Task item: I need every line of the material below that includes the string "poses".

# # #

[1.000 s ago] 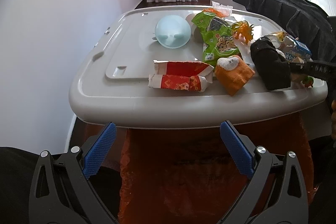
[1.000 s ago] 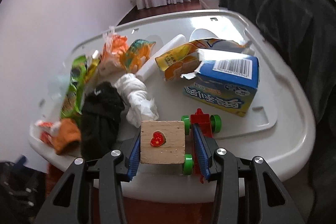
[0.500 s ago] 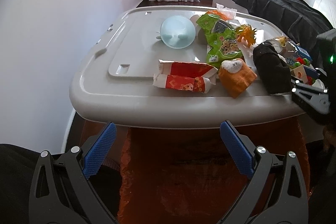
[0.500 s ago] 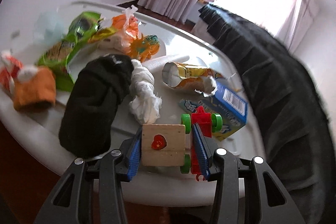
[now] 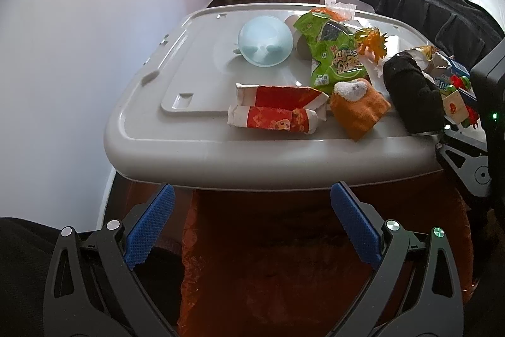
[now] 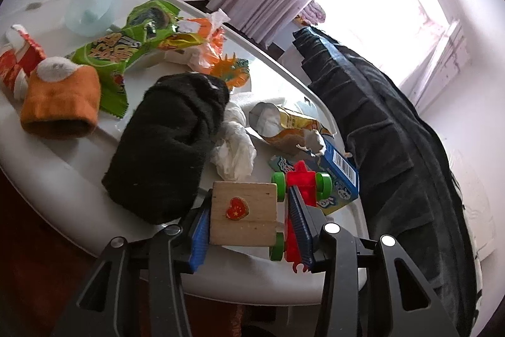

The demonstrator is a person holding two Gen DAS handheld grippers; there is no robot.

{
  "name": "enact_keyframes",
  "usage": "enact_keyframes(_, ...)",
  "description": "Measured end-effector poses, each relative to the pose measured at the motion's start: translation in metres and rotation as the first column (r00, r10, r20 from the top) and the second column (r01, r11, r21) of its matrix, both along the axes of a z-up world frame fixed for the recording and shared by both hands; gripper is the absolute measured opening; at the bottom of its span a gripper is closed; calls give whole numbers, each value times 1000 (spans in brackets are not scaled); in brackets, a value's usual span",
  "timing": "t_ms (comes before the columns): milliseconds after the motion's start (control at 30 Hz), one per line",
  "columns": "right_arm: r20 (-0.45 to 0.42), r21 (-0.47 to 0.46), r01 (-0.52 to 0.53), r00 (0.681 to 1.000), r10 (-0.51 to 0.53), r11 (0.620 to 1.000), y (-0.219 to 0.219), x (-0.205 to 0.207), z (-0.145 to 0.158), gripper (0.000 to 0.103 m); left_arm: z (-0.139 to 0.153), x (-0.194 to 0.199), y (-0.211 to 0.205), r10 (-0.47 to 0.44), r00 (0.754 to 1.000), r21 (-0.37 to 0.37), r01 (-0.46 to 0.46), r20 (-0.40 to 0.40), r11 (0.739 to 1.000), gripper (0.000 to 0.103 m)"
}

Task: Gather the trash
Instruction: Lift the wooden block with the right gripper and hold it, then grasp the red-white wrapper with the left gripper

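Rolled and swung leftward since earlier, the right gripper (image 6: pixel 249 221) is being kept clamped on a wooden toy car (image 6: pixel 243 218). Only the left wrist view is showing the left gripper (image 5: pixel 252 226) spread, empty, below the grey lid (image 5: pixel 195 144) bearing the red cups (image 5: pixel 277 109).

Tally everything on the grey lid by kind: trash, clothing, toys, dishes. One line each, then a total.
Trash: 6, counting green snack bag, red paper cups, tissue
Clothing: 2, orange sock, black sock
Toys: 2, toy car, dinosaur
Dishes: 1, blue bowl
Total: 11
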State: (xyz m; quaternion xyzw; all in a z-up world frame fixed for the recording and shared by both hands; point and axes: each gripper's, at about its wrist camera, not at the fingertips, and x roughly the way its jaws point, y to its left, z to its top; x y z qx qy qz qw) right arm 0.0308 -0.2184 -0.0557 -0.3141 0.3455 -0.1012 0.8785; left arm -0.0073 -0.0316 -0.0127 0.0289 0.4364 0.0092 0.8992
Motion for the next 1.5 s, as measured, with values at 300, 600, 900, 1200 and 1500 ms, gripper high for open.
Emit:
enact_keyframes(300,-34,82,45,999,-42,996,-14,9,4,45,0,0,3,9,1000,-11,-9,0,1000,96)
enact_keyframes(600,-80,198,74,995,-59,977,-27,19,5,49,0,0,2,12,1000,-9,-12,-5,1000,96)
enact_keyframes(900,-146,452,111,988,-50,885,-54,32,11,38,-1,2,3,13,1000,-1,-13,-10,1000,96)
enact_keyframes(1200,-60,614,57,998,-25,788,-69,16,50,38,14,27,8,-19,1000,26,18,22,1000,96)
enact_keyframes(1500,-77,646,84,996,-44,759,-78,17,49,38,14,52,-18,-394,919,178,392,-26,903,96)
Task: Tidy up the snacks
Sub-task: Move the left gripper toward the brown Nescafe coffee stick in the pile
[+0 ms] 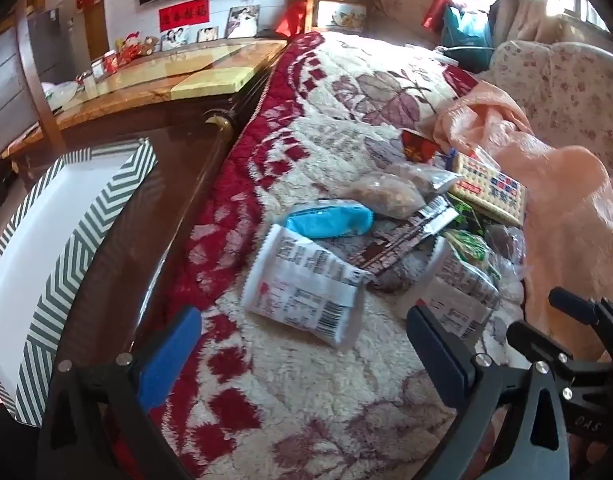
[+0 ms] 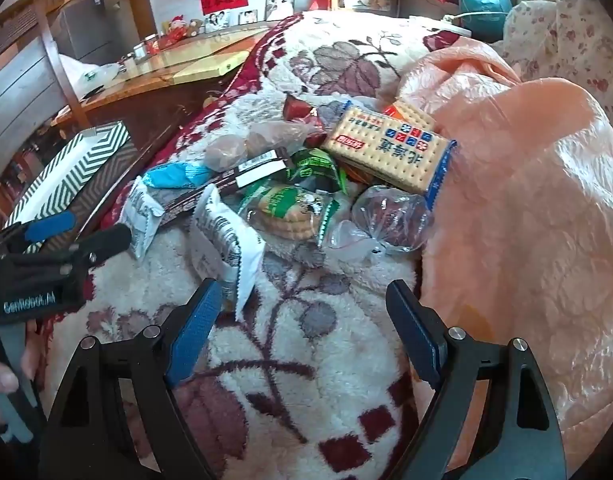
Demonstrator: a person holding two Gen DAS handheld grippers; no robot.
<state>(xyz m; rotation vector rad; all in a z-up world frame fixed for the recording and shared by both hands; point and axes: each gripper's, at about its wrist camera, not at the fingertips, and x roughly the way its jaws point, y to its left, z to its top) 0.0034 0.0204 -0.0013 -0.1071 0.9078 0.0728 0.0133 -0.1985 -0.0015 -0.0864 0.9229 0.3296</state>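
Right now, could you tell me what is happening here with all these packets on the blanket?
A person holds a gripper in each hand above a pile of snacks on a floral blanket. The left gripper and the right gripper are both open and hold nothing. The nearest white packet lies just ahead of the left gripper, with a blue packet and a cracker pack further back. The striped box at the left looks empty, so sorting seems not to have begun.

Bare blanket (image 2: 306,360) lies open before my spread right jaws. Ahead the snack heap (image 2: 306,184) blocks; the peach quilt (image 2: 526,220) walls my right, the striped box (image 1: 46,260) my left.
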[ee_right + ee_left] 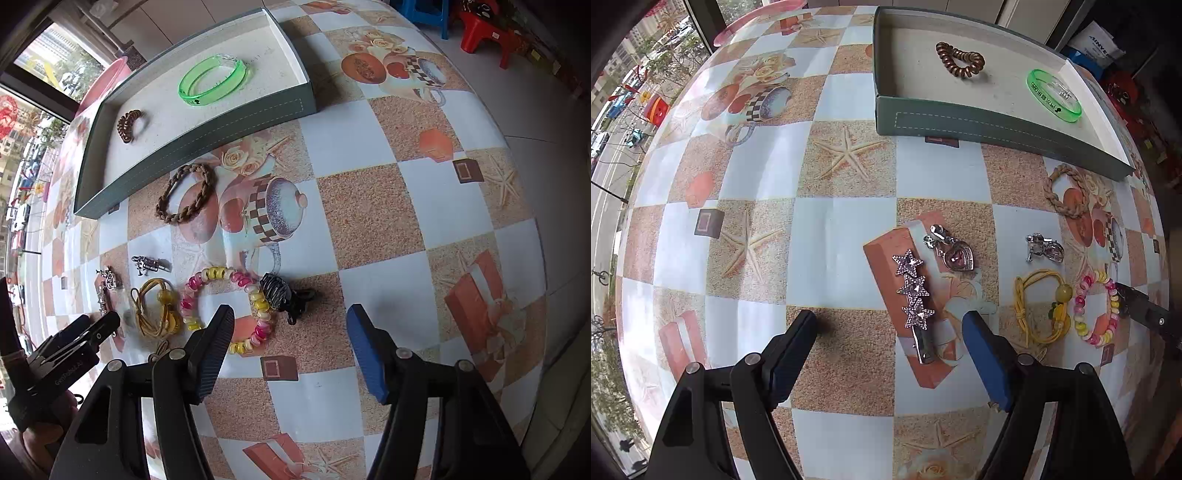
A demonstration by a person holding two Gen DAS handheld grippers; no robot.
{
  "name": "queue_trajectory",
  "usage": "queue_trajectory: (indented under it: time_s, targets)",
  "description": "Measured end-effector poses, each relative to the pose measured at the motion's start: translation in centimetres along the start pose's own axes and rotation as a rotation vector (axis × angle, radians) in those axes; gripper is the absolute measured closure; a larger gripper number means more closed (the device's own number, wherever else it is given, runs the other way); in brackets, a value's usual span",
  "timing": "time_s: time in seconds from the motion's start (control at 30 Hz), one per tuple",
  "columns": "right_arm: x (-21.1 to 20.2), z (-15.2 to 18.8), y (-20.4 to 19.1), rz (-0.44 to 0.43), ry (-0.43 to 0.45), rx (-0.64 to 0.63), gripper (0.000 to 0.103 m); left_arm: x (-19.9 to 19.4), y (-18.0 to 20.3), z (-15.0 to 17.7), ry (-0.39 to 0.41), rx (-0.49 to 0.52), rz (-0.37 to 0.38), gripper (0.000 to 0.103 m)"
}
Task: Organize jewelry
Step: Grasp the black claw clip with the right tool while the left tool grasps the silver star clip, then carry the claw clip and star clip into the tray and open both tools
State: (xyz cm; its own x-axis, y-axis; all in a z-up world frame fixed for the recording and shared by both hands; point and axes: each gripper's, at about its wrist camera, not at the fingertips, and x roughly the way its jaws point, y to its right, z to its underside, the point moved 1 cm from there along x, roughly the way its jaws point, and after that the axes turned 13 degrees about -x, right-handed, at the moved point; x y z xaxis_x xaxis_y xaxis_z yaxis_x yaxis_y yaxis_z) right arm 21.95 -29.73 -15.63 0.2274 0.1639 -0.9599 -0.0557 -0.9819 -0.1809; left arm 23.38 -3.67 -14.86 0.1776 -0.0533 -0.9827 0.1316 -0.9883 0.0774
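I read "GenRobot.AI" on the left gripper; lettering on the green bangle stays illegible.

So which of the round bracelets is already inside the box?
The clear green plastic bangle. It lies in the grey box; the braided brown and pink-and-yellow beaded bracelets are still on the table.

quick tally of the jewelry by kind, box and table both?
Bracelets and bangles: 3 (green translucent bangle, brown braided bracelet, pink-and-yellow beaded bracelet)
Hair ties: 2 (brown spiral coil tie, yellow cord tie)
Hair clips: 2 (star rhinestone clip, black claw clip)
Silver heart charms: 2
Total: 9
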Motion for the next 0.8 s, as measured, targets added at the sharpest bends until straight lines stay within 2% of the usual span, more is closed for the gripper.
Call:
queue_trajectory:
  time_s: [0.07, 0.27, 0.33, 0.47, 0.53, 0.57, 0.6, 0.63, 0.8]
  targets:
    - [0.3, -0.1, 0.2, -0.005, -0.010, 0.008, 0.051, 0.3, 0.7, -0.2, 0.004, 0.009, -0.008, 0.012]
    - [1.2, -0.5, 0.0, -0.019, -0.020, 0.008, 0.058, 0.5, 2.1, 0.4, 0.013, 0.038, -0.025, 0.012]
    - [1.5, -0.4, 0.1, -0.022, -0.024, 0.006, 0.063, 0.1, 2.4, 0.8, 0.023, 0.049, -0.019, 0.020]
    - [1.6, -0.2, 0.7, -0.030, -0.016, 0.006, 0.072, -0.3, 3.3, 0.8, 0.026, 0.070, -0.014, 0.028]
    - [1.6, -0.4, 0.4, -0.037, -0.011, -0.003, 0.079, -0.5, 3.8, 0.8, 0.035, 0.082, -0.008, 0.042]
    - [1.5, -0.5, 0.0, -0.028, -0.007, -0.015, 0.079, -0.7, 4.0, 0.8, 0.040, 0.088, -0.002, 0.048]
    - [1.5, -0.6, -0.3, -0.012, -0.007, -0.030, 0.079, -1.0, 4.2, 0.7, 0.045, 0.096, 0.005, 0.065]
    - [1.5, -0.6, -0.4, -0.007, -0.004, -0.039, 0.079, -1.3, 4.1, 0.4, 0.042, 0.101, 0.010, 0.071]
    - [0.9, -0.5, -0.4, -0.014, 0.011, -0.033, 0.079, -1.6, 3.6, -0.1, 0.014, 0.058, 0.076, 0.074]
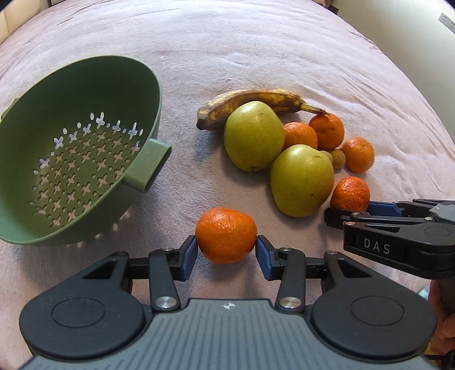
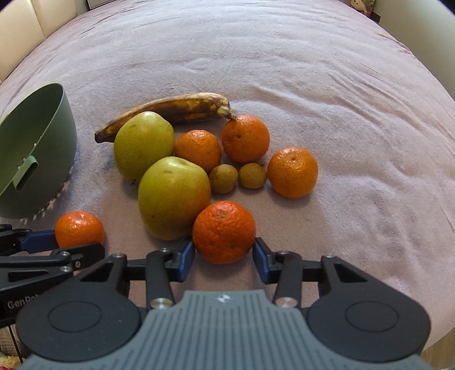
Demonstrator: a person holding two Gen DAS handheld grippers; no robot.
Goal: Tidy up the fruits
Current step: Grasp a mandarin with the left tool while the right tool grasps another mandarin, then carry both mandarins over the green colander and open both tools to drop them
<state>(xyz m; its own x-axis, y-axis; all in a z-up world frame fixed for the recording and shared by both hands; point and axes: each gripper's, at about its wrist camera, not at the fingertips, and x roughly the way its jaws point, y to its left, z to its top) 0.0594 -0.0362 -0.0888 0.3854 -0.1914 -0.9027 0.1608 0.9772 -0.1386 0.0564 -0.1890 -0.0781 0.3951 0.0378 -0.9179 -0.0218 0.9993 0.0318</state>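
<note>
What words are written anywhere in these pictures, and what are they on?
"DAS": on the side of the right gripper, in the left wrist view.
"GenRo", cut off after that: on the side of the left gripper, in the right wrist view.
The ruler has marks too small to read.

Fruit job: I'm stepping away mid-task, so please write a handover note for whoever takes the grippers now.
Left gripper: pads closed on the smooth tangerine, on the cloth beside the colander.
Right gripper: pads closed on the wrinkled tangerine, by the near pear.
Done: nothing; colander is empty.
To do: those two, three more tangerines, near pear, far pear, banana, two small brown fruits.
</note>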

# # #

Reply:
  "description": "Measured end-effector poses, each relative to the pose measured at the motion's start: translation in metres and rotation as the first column (r00, r10, r20 from the top) and the second column (r01, r11, r21) of its matrix, both along the axes of a z-up world frame fixed for the recording and shared by both hands; gripper is the absolute measured opening; at the bottom of its span a gripper is closed; calls give whole numbers, each value times 1000 (spans in brackets are not scaled); in brackets, a value's usual span",
  "description": "Measured end-effector poses, each relative to the pose measured at the motion's start: translation in centimetres along the start pose's own axes and rotation as a rotation vector (axis × angle, radians) in those axes; gripper is the absolute measured closure; a larger gripper number means more closed (the device's own number, wherever else it is given, runs the other way); in brackets, a value's usual span",

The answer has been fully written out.